Le prospectus de Chabrit propose un ambitieux programme et découpe en quatre secteurs le champ rédactionnel: les «mœurs, la législation, la jurisprudence», «l'agriculture», le «commerce et avis généraux», les «sciences et arts». Pendant toute la durée de la Feuille, les articles de législation et de jurisprudence furent à peu près constamment présents: arrêts du Conseil d'Etat, considérations de jurisprudence empruntées à des ouvrages spécialisés ou à d'autres feuilles périodiques. Par exemple: «Cause jugée au Parlement de Grenoble. Les héritiers d'un notaire sont-ils responsables des nullités qu'il a commises?» (3 déc. 1785). Fort honnêtement, Chabrit s'efforça de remplir son programme en insérant quelques articles d'économie et d'agriculture. Il garda trop peu de temps la rédaction pour épuiser cette veine. De Verdan place son travail sous les auspices de la Société littéraire de Clermont devenue Académie des sciences, arts et belles-lettres en 1780 et rend compte de sa séance du 25 août (7 sept. 1780). Par la suite, la Feuille ne s'occupe plus de l'académie clermontoise. Entre janvier et décembre 1782, le rédacteur donne une série de notices sur les célébrités qui illustrèrent Clermont ou l'Auvergne, depuis le Moyen Age jusqu'au XVIIe siècle. Avec Fressanges, la Feuille se remplit de pièces de vers et de petits jeux, charades ou logogriphes. Chaque année, une ou deux fables versifiées permettent d'évoquer de manière plaisante des sujets très sérieux: le bon gouvernement, les dangers de la ville, l'éducation des femmes, la bonne philosophie, etc.
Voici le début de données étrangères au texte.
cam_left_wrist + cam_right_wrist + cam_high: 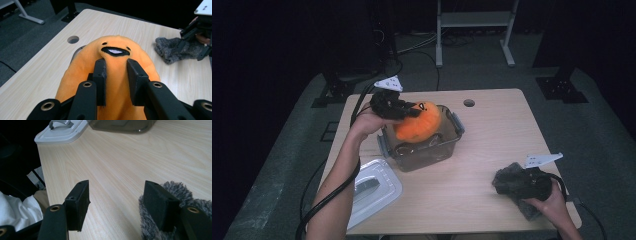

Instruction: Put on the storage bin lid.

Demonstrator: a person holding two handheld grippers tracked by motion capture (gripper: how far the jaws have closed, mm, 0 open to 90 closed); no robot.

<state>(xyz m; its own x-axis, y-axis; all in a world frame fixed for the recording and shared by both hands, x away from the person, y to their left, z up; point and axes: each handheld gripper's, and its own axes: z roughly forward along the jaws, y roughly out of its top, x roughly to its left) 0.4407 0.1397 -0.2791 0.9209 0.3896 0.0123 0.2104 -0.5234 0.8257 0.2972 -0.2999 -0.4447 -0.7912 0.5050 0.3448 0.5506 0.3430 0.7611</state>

A côté des habituels «fabricants d'idées» comme cet intéressant médecin de Billom, Avinent, qui donne plusieurs fois son avis sur les grandes questions médicales du moment (comment se préserver de la foudre, les dangers et les bienfaits du magnétisme, les causes d'une «maladie épidémique» sévissant dans la paroisse de Mezel, l'impéritie des chirurgiens), la Feuille sait aussi informer sur les événements les plus dramatiques de l'actualité locale: quelques correspondants envoient de véritables petits «reportages» sur des grêles catastrophiques (Clermont et Brioude, juillet et août 1782, juillet 1789), trois éboulements de terrain en 1783 (à Ardes, près de Clermont, en mars, à Saint-Eustaize, dans l'élection de Clermont, en mai, près de Besse, en juillet), etc. Lentement, ici comme ailleurs, l'actualité se fait une place à côté des débats d'idées.

Localisation(s), collections connues, exemplaires rares

B.M.U. Clermont-Ferrand, A 65007 (Réserve), deux volumes reliés, 1779-1785 (y compris le prospectus de 1779) et 1786-1790, portant l'ex-libris «H. Michel, avocat, Clermont-F.». Entre les pages de garde du premier volume est inséré un cahier manuscrit de douze pages où le premier propriétaire de la collection a rédigé une table des «articles méritant d'être cités», un index des «grands hommes d'Auvergne», la liste des rédacteurs, etc. Il manque dans ces deux recueils: n° 6 et 7 (11 et 18 nov. 1779), 19, 29 et 33 (11 mai, 29 juil. et 17 août 1780), 18 (3 mai 1783), 6 (17 févr. 1787), 9 et 30 (7-14 mars et 15-22 août 1789), et tous les numéros de 1790, sauf n° 14 (24 avril); A 65007 (bis), n° 26 (10 juil. 1784); A.D. Puy-de-Dôme, 8. BIB.447 (13 juin 1789).

Bibliographie

Mège F., Les Journaux et écrits périodiques de la Basse-Auvergne (département du Puy-de-Dôme): notes pour servir à une bibliographie de l'Auvergne, Paris, 1869. – Labare S., La «Feuille hebdomadaire pour la province d'Auvergne», 1779-1789, mém. de maîtrise, Institut d'histoire, U. Clermont-Ferrand, 1977, 137 p., plus les annexes. – Feyel G. (art. 1), «La presse provinciale française dans la seconde moitié du 18e siècle: géographie d'une nouvelle fonction urbaine», dans La Ville et l'innovation, Paris, Editions de l'EHESS, 1987, p. 89-111. – Feyel G. (art. 2), «Négoce et presse provinciale au XVIIIe siècle, méthodes et perspectives de recherches», article à paraître aux Editions de l'EHESS.